What to do
After locating the line with "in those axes" in the data that follows, return it and every later line exactly, up to and including the line with "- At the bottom".

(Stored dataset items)

- Opening Delimiter -

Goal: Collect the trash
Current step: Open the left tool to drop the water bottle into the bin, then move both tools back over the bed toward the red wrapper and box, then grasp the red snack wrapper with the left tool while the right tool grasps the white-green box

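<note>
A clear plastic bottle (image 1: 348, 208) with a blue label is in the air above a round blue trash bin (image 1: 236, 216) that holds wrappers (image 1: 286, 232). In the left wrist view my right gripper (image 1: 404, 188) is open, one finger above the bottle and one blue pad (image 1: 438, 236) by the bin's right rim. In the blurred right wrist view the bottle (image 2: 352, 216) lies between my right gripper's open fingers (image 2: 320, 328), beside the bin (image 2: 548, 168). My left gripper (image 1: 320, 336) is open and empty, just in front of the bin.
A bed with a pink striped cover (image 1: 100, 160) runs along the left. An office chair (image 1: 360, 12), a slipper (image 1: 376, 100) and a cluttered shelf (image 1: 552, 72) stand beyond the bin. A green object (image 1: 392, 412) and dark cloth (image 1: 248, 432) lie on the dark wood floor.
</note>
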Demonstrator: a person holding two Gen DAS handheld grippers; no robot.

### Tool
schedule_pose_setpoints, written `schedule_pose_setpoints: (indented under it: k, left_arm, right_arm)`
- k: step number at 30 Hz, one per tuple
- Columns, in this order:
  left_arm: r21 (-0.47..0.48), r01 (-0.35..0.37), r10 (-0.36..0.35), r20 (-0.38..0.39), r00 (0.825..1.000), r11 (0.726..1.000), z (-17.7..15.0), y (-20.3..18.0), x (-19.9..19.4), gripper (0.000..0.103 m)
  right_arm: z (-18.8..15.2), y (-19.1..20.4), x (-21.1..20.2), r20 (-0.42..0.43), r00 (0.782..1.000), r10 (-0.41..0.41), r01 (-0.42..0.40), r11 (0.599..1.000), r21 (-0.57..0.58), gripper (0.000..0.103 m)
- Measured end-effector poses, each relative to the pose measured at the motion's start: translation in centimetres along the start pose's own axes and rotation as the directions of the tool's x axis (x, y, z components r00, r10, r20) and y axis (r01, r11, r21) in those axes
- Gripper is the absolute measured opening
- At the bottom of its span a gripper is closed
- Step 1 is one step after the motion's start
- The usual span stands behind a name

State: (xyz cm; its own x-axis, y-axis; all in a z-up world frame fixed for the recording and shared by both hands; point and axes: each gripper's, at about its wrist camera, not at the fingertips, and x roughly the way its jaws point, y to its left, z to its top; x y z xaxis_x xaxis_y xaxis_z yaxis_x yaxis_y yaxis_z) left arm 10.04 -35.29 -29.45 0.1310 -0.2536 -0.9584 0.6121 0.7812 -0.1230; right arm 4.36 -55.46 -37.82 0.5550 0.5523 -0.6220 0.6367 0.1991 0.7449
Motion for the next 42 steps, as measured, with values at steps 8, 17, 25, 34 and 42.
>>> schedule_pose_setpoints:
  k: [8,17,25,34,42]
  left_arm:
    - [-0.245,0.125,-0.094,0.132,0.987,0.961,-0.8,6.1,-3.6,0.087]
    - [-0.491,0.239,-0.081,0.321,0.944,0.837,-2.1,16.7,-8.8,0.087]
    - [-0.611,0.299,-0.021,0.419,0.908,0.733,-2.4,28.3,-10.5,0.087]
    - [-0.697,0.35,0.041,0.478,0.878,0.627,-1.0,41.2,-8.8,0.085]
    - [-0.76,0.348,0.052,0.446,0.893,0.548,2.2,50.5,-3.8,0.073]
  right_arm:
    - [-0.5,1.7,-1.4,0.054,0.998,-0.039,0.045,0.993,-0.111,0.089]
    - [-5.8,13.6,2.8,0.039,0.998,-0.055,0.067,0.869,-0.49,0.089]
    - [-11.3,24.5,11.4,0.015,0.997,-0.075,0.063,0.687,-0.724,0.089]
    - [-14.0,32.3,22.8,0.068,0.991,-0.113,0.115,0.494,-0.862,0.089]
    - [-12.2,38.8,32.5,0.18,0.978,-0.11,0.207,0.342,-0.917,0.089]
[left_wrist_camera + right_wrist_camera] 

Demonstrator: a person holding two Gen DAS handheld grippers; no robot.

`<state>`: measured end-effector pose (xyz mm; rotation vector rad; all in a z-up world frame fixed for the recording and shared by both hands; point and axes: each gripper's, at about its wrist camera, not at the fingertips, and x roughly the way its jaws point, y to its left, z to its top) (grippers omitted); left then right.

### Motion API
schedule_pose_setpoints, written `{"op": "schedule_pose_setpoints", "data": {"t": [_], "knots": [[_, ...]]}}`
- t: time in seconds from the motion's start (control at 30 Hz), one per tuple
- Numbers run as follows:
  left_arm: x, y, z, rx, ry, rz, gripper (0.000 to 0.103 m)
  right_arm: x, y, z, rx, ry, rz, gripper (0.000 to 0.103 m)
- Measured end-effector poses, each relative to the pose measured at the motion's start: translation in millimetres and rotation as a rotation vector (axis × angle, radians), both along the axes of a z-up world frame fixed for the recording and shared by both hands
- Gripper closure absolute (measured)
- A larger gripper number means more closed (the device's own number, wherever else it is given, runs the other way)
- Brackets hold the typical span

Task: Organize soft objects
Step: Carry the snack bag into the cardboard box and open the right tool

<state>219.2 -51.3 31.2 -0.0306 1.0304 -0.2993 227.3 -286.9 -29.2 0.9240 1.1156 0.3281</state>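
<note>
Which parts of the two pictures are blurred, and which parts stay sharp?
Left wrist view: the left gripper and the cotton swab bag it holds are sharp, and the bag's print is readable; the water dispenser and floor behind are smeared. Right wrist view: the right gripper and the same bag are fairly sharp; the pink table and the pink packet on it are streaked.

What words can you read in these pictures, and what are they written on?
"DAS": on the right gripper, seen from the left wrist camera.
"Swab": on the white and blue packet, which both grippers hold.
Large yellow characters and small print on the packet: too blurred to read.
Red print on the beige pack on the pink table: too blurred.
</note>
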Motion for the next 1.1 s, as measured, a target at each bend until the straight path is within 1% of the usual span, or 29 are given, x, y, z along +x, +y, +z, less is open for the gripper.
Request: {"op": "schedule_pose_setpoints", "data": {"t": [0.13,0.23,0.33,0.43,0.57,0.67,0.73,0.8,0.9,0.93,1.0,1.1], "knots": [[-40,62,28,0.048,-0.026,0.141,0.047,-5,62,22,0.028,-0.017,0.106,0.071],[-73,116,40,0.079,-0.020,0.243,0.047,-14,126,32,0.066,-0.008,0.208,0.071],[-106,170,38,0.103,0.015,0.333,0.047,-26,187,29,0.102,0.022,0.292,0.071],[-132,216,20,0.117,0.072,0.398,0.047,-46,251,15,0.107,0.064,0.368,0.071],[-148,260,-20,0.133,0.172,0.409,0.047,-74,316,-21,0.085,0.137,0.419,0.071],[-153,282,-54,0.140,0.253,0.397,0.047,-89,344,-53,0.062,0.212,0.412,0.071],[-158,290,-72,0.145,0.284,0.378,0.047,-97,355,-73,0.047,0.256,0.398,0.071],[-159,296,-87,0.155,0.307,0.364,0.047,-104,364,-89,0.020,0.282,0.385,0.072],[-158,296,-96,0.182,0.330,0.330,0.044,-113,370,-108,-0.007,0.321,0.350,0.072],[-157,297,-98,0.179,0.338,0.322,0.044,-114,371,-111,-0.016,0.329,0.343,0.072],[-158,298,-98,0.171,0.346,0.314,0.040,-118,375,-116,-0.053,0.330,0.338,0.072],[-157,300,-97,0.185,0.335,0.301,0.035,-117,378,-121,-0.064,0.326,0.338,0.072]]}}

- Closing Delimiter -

Solution below
- Measured end-effector poses, each relative to the pose measured at the motion's start: translation in centimetres along the start pose's own axes and rotation as the directions of the tool's x axis (x, y, z components r00, r10, r20) and y axis (r01, r11, r21) in those axes
- Gripper is the absolute measured opening
- At the bottom of its span a gripper is closed

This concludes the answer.